──────── WORKING DATA

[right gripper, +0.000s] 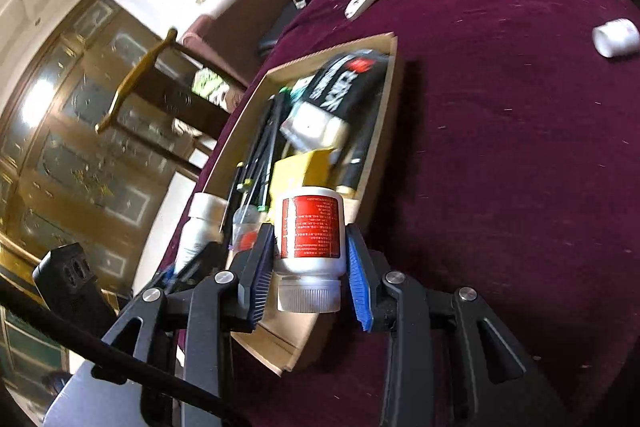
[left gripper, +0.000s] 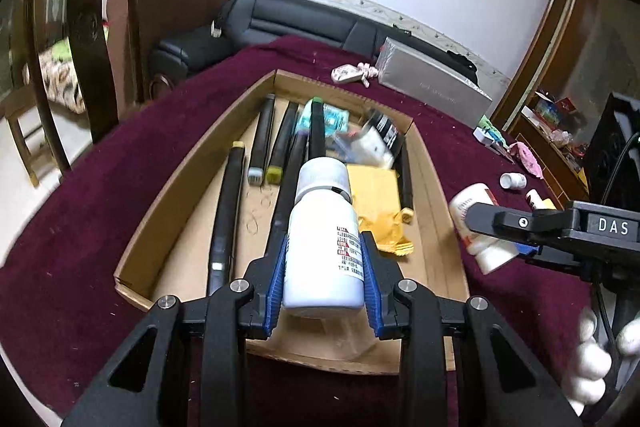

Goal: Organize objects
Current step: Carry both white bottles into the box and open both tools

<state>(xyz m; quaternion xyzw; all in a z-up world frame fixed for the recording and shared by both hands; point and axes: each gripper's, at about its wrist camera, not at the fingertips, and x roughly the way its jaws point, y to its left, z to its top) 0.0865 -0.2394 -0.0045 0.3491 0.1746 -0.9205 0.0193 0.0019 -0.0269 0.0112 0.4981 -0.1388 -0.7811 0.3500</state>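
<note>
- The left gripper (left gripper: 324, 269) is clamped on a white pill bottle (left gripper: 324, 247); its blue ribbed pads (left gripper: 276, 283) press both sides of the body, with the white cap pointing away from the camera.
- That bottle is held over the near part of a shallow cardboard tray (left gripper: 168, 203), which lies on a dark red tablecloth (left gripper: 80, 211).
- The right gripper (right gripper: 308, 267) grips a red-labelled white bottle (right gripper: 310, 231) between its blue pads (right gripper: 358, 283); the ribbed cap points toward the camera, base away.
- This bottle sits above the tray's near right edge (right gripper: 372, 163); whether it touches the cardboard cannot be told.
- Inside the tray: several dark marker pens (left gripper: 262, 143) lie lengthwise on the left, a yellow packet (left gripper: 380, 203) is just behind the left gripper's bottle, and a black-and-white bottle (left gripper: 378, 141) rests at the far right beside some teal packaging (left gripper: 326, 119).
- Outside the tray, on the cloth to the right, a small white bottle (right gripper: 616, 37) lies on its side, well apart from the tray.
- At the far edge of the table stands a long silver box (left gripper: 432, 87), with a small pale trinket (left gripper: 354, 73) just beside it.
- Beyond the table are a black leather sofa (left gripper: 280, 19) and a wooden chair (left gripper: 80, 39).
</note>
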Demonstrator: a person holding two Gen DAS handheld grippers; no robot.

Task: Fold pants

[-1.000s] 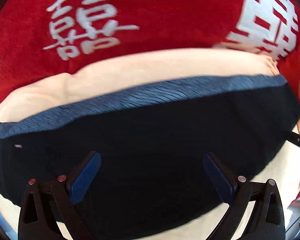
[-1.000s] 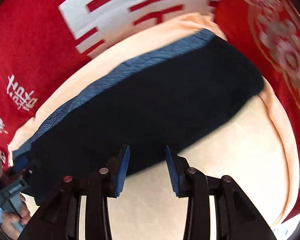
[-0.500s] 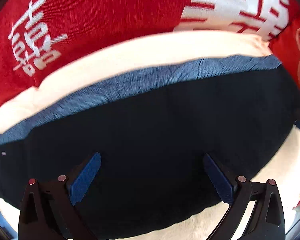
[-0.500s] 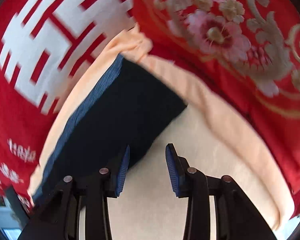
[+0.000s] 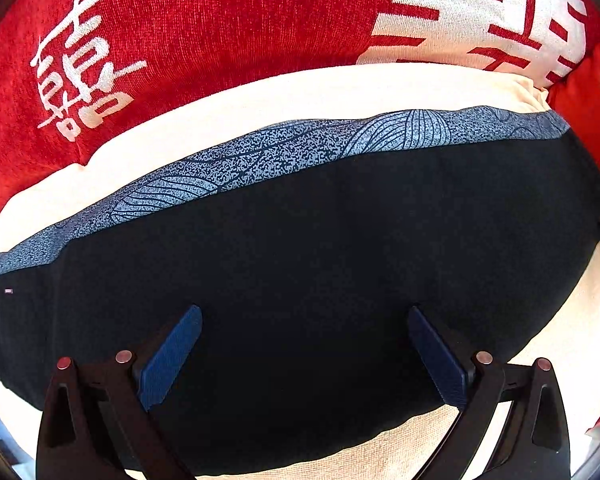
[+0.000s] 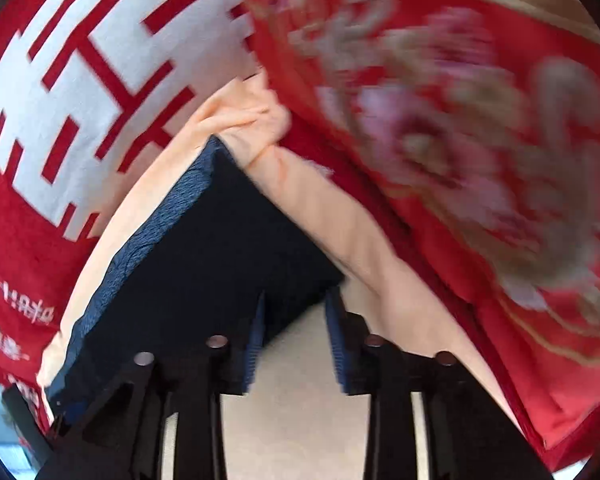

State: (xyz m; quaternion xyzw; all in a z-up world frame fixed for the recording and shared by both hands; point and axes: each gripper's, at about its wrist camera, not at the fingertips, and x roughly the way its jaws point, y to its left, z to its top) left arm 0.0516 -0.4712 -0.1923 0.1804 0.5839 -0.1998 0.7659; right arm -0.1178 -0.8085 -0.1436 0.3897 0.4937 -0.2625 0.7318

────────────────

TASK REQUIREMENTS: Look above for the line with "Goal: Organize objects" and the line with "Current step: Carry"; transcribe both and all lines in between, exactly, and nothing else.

EXERCISE OUTPUT:
Goal: Organize objects
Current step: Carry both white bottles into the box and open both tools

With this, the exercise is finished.